Farida Ramadan, une Egyptienne transgenre en quête de «dignité»
Hijab bicolore assorti à son khôl et à son rouge à lèvres carmin, Farida Ramadan, femme transgenre de 50 ans, bouscule les idées reçues et se bat pour faire valoir ses droits dans une Egypte conservatrice où la communauté LGBTQ+ est souvent prise pour cible.
Issue d’un milieu modeste de Damiette (nord-est), cette ex-institutrice raconte qu’enfant elle ne s’intéressait déjà «pas aux trucs de garçons».
A l’adolescence, elle déclare à ses proches son sentiment de transidentité, s’attirant une «grande réprobation» et des «railleries inimaginables», dit-elle. Rejetée «par 90% des gens» à Damiette, elle quitte rapidement le foyer familial, puis sa région et tente en vain sa chance au Caire et à Alexandrie (nord). La loi égyptienne «ne reconnaît pas la transsexualité», selon l’un des membres fondateurs de Bedayaa, une ONG locale de défense des droits des personnes LGBTQ+ (lesbiennes, gays, bisexuelles, transgenres, queers et autres variations de genre).

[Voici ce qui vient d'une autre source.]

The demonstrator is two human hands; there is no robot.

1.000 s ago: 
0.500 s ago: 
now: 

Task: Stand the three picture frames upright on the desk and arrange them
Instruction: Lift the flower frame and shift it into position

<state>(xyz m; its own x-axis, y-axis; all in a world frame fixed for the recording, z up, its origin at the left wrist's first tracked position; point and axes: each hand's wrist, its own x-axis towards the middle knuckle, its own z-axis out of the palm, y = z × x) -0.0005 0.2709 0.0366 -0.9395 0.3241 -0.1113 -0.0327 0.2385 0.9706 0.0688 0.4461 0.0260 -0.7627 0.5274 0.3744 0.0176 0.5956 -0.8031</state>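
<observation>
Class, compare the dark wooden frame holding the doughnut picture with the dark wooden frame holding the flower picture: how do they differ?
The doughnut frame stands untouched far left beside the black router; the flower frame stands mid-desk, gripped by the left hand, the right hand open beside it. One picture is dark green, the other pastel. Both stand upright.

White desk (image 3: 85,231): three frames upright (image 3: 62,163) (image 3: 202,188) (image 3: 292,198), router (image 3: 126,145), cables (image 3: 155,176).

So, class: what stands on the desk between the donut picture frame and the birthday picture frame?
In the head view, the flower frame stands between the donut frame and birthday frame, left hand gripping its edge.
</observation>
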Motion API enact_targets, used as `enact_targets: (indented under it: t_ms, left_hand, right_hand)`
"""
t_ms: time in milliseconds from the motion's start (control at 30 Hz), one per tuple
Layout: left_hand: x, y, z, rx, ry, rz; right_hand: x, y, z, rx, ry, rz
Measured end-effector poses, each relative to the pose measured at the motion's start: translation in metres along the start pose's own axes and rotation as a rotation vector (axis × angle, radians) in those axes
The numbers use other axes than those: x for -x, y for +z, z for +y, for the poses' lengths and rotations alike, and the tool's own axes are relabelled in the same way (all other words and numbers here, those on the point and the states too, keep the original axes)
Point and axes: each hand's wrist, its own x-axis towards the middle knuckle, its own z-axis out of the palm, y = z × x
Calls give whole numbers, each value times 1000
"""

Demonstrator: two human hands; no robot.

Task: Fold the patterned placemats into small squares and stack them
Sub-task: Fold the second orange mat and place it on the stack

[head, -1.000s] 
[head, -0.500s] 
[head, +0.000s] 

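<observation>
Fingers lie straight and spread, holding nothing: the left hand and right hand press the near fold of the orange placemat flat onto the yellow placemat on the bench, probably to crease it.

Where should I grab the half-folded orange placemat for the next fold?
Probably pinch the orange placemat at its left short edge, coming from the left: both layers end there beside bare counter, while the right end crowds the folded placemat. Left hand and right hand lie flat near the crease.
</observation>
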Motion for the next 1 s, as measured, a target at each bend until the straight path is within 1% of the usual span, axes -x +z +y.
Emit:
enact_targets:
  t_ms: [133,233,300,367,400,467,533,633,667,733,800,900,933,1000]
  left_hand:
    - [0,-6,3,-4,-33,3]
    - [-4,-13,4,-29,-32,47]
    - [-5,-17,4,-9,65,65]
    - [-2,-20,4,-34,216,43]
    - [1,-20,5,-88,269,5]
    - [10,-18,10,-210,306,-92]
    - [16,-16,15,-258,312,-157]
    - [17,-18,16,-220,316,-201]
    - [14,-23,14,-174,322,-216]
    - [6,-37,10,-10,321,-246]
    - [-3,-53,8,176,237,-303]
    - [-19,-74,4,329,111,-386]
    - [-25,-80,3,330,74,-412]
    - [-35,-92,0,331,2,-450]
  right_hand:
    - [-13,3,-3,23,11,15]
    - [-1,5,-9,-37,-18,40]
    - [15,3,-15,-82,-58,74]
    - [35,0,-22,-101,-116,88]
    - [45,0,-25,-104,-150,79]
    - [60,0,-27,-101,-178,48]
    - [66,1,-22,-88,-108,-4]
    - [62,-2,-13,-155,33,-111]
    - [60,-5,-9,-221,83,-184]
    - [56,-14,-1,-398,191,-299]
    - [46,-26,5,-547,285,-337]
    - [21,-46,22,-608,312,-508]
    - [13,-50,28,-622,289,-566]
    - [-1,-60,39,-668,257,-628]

Toutefois, dans son règlement, le syndicat des médecins autorise les opérations de «correction sexuelle» à condition d’obtenir «l’aval d’un comité spécial» constitué de médecins et d’un cheikh d’Al Azhar, grande institution de l’islam sunnite installée au Caire. Le comité s’appuie sur une fatwa (édit islamique) stipulant que la réassignation sexuelle, c’est-à-dire l’opération de changement de sexe, doit être justifiée par un «problème biologique et non mental», précise le militant associatif, sous couvert d’anonymat. Les règles du syndicat imposent des «examens hormonaux, des tests de chromosomes et deux ans minimum de psychothérapie et de traitement hormonal», excluant de facto beaucoup d’aspirants à la réassignation, bien qu’aucune statistique officielle n’existe au sujet des personnes transgenres.
Pour couronner le tout, le comité se réunit de manière irrégulière et le cheikh est absent «depuis au moins deux ans», selon Bedayaa. Or, «aucune opération ne peut être réalisée sans l’accord d’Al Azhar». Sollicitée par l’AFP, l’institution n’a pas réagi. Faute de moyens, Farida Ramadan a dû s’armer de patience : opérée en 2016, elle avait entamé ses démarches une quinzaine d’années auparavant et obtenu son autorisation en 2006. «Je n’avais pas d’argent : je travaillais, je mettais de côté puis je prenais un rendez-vous», se souvientelle. En 2006, alors qu’elle enseignait depuis 13 ans, elle a été renvoyée pour cause d’absentéisme en raison de son traitement.